RADARPEKALONGAN.ID, KENDAL – Seorang pengemudi truk tronton ditemukan meninggal dunia secara mendadak tak lama setelah memarkirkan kendaraannya di Kawasan Industri Kendal (KIK), Senin pagi, 2 Maret 2026. Insiden ini menggemparkan para pekerja di kawasan tersebut lantaran korban ditemukan tergeletak tepat di samping truk yang dikemudikannya.
Korban diketahui bernama Sarijo, warga Plumbon, Kecamatan Temon, Kabupaten Kulon Progo, DIY. Ia mengemudikan truk tronton berwarna hijau dengan nomor polisi H 9077 WO yang membawa muatan logistik dari Tangerang menuju Kendal.
Kapolsek Kaliwungu, AKP Nindya Putra Wahyu Nugroho, mengonfirmasi kejadian tersebut. Berdasarkan olah Tempat Kejadian Perkara (TKP) dan pemeriksaan fisik luar, pihak kepolisian tidak menemukan adanya indikasi kekerasan pada tubuh pria paruh baya tersebut.
Baca Juga:Pasca OTT Bupati Fadia Arafiq, Wabup Sukirman Jamin Pelayanan Publik dan THR ASN Pekalongan Tetap AmanDiterjang Angin Kencang dan Hujan, 10 Rumah di Pasirkratonkramat Pekalongan Rusak, Satu Dinding Roboh
“Kejadian tadi pagi. Korban warga Plumbon, Kecamatan Temon, Kabupaten Kulon Progo DIY. Tidak ditemukan tanda kekerasan. Dugaan sementara korban meninggal dunia akibat serangan jantung,” ujar AKP Nindya saat memberikan keterangan resmi, Senin siang.

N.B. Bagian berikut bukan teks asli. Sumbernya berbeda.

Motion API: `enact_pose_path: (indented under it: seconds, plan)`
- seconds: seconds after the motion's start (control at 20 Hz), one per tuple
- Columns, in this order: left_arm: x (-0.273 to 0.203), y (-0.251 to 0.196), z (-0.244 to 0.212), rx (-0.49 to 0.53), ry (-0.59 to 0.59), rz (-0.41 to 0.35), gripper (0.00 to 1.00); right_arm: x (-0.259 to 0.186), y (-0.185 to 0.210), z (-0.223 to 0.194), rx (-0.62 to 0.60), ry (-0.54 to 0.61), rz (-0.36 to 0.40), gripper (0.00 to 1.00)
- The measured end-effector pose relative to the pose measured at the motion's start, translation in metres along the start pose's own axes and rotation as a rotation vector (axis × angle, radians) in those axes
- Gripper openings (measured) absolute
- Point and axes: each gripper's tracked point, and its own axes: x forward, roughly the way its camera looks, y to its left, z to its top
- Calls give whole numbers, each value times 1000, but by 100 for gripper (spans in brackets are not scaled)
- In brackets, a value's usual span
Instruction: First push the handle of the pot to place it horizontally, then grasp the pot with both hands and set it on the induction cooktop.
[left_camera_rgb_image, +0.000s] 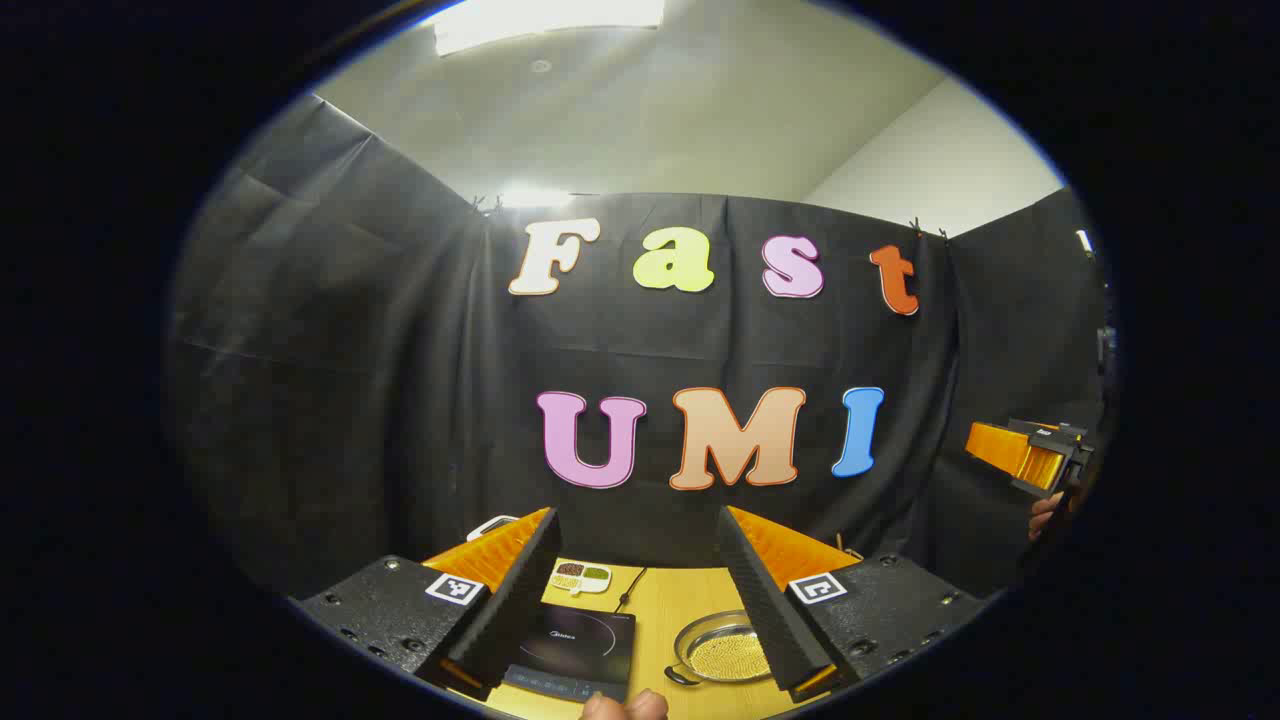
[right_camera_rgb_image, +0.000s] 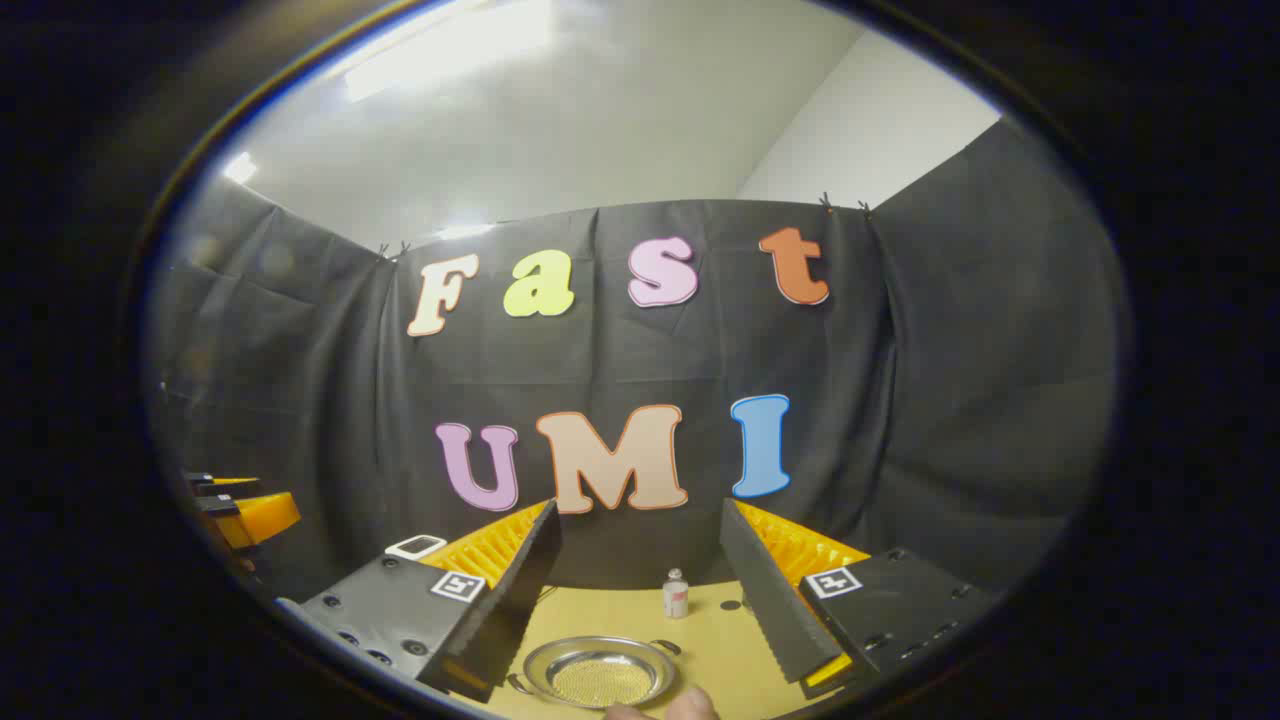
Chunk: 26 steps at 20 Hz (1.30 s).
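Hovering raised | left tongs (left_camera_rgb_image: 640, 575) spread | right tongs (right_camera_rgb_image: 640, 570) spread | above pot (right_camera_rgb_image: 600, 672)

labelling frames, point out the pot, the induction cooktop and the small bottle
pot (right_camera_rgb_image: 601, 672), right gripper view, on its bowl
induction cooktop (left_camera_rgb_image: 585, 645), left gripper view, on its glass top
small bottle (right_camera_rgb_image: 676, 597), right gripper view, on its body

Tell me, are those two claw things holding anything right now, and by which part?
Nothing is held. The left gripper and the right gripper both stand open above the table, well apart from the pot and the induction cooktop.
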Motion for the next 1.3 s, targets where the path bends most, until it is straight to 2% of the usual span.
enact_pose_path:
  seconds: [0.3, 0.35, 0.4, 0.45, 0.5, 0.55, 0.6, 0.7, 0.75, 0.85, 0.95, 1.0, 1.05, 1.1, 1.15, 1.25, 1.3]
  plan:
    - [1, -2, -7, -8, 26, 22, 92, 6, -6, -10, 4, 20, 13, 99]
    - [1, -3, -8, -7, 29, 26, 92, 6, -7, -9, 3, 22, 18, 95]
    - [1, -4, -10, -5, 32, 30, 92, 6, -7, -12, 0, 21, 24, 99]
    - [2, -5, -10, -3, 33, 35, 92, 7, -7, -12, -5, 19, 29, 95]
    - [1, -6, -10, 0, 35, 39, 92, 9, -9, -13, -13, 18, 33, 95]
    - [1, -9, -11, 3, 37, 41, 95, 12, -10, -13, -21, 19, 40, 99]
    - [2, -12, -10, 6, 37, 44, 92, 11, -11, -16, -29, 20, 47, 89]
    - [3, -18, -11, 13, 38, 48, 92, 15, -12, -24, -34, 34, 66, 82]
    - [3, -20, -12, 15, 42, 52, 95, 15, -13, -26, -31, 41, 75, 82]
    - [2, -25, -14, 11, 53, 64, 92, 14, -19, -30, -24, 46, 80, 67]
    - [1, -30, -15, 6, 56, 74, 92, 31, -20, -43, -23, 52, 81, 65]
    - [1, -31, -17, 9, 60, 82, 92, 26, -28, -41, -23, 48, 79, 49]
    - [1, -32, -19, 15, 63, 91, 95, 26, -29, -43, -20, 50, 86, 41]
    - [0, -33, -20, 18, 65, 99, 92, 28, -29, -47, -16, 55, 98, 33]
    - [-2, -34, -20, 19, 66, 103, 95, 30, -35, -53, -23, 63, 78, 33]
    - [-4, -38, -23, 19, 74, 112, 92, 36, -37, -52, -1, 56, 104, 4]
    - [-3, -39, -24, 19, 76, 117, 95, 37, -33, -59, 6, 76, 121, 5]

Keluhkan Keringat Dingin Sejak dari Tangerang
Kematian Sarijo diduga kuat berkaitan dengan kondisi kesehatannya yang terus menurun selama perjalanan jauh lintas provinsi. Berdasarkan kesaksian rekan kerja atau kernet truk, korban sudah menunjukkan gejala tidak sehat sejak malam hari sebelum tiba di lokasi tujuan.
Korban dilaporkan sempat mengeluhkan batuk yang tidak kunjung reda serta keluarnya keringat dingin secara berlebihan. Bahkan, sesaat sebelum ditemukan tak bernyawa, korban sempat meminta bantuan rekannya untuk dikerok guna meredakan rasa tidak enak badan yang dialaminya.
“Korban mengeluh batuk dan keringat dingin sejak semalam. Setelah itu, rekannya melihat korban sudah dalam kondisi tergeletak di samping truk,” ungkap Kapolsek Kaliwungu menjelaskan kronologi singkat di lapangan.
Peringatan bagi Pengemudi Jarak Jauh
Mengetahui korban sudah tidak bernapas, saksi mata segera melaporkan kejadian tersebut kepada petugas keamanan KIK yang kemudian diteruskan ke Mapolsek Kaliwungu. Jenazah korban kini telah dievakuasi ke fasilitas medis terdekat untuk pemeriksaan lebih lanjut sebelum dipulangkan ke kampung halaman di Kulon Progo.
Menyikapi peristiwa pilu ini, AKP Nindya memberikan imbauan keras kepada para sopir angkutan barang, terutama yang menempuh rute jarak jauh (lintas wilayah), untuk tidak memaksakan diri saat kondisi fisik mulai menurun.